- [WHAT THE TASK ASKS]: Read through the data, and wherever a line holds the word "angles", write that line out.
= = = =
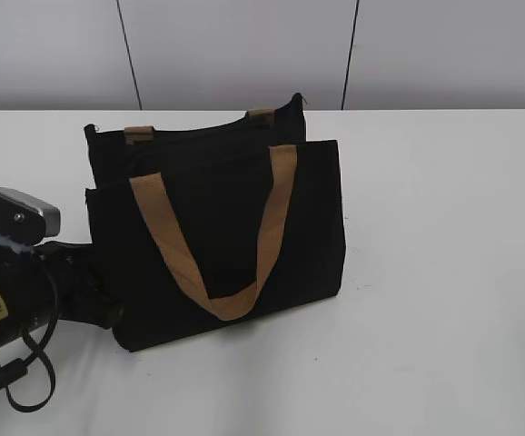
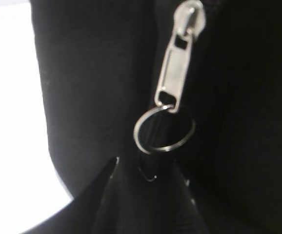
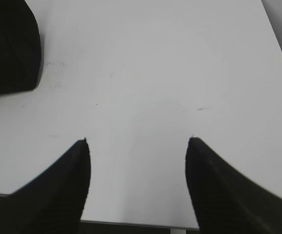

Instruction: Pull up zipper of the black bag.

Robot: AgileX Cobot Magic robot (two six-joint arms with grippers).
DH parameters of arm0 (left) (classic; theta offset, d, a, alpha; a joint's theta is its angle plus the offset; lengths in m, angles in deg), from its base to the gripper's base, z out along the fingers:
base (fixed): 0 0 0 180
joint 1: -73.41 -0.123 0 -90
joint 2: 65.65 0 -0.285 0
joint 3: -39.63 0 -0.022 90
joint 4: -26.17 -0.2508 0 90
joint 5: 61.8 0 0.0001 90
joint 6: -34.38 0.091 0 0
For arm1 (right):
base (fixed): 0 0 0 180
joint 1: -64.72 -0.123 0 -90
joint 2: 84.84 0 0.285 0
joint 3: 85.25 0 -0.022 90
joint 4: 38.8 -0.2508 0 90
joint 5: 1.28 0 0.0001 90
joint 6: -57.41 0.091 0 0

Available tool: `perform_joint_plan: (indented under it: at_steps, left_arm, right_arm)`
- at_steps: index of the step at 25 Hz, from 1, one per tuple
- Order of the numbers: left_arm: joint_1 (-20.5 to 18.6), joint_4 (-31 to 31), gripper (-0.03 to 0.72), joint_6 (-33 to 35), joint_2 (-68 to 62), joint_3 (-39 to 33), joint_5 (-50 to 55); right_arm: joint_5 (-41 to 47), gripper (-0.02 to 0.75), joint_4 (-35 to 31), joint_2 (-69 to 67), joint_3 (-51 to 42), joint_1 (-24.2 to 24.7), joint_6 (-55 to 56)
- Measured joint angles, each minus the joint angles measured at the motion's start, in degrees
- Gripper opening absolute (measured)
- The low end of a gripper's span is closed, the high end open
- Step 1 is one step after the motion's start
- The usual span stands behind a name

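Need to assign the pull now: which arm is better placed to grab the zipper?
Left. The left gripper sits just below the zipper at the black bag, while the right gripper hangs open over bare table.

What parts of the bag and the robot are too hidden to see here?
- Exterior view: the left gripper is hidden against the black bag; the zipper is out of sight there too.
- Left wrist view: the zipper is blurred, its top cut off by the edge.
- Right wrist view: the right gripper shows only fingertips.
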Motion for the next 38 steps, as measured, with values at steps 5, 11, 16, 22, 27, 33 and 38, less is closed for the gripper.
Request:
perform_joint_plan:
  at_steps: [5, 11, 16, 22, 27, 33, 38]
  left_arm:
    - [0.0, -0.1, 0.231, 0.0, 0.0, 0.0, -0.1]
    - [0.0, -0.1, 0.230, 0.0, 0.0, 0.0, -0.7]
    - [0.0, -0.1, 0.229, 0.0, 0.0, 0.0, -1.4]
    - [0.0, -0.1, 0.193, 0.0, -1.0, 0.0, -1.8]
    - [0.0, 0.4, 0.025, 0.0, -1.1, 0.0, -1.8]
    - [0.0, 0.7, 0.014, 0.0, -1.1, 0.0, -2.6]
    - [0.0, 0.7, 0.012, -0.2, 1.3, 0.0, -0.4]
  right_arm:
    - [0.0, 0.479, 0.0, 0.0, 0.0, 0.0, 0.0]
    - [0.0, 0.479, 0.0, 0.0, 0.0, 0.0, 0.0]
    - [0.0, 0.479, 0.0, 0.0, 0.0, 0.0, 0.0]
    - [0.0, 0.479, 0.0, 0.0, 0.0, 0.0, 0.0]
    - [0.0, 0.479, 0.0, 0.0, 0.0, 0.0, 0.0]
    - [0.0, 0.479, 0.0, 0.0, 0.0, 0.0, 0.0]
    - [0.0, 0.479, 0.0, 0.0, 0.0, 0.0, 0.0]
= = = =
- [ANSWER TO THIS PROBLEM]:
DH parameters of arm0 (left) (classic; theta offset, d, a, alpha; a joint's theta is its angle plus the offset; lengths in m, angles in deg), from its base to the gripper's base, z out along the fingers:
- Measured joint angles, each minus the joint angles measured at the motion's start, in degrees

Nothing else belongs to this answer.